■ **Required action**
Only lines holding the word "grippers" are needed; copy each of them from the material.

■ **Recorded data**
------------------------------------------------

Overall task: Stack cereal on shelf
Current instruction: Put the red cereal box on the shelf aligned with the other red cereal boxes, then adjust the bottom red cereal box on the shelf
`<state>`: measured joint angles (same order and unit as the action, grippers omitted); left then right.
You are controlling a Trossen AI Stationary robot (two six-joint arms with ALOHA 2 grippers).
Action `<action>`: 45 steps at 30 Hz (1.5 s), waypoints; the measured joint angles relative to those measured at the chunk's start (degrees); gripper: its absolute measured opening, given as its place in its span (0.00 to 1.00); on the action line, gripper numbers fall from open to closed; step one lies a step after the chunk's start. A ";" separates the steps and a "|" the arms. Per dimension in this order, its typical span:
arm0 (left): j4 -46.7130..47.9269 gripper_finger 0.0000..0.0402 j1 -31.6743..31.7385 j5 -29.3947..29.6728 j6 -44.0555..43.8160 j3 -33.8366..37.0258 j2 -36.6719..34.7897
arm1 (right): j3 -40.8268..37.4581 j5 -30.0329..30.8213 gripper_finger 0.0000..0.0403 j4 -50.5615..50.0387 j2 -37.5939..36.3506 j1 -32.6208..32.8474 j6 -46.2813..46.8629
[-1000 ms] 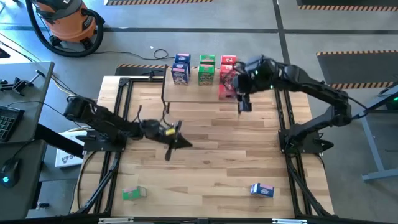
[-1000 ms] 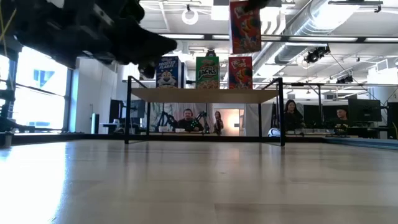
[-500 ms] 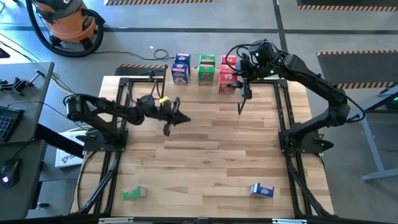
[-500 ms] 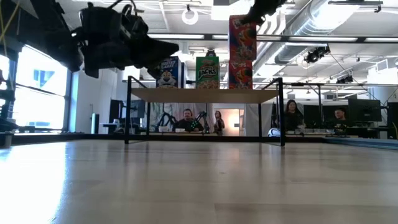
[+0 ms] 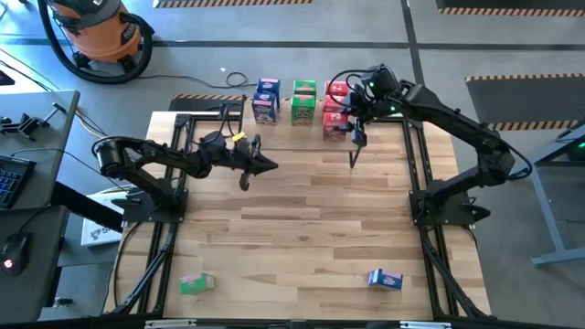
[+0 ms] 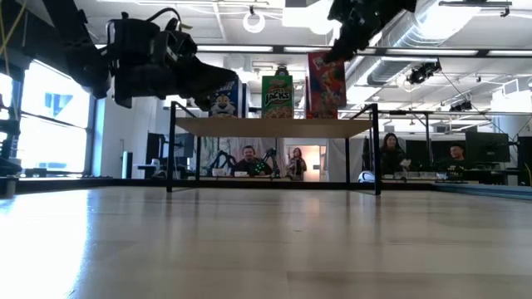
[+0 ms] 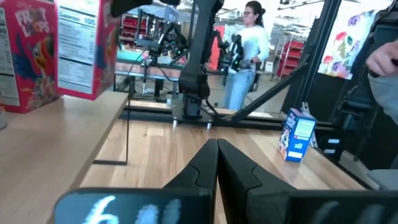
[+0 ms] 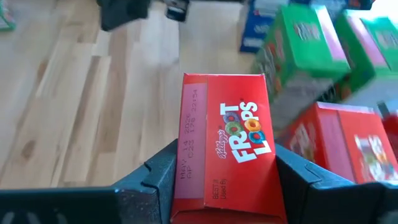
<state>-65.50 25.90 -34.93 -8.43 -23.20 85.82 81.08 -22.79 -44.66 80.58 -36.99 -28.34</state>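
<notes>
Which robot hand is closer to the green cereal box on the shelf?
The right. Right gripper is at the shelf, beside the green cereal box. Left gripper hangs over the table, off the shelf.

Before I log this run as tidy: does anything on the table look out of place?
Yes. Two cereal boxes lie flat near the table's front edge, far from the shelf: a green box and a blue box. The rest stand on the shelf, and the right gripper holds a red box there.
</notes>
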 joint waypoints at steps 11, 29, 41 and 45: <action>0.79 0.00 -0.03 -0.01 1.10 0.00 0.00 | -6.85 -1.44 0.41 6.20 -0.24 -2.12 -0.15; 0.79 0.00 -0.03 0.01 2.08 0.00 0.00 | -6.89 3.66 0.44 6.96 -0.37 -1.99 2.78; 0.79 0.00 -0.03 0.01 2.14 0.00 0.00 | -7.02 6.43 0.57 6.29 -0.22 -1.62 2.78; 0.83 0.00 -0.03 0.01 2.14 0.00 0.00 | -7.02 6.39 0.56 6.27 -0.93 -1.04 2.75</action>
<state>-64.67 25.87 -34.92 -6.28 -23.20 85.82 74.06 -16.40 -38.39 79.65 -38.03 -25.58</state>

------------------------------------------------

■ **Exercise result**
`<state>`: measured joint angles (same order and unit as the action, grippers omitted); left then right.
You are controlling a Trossen AI Stationary robot (two six-joint arms with ALOHA 2 grippers).

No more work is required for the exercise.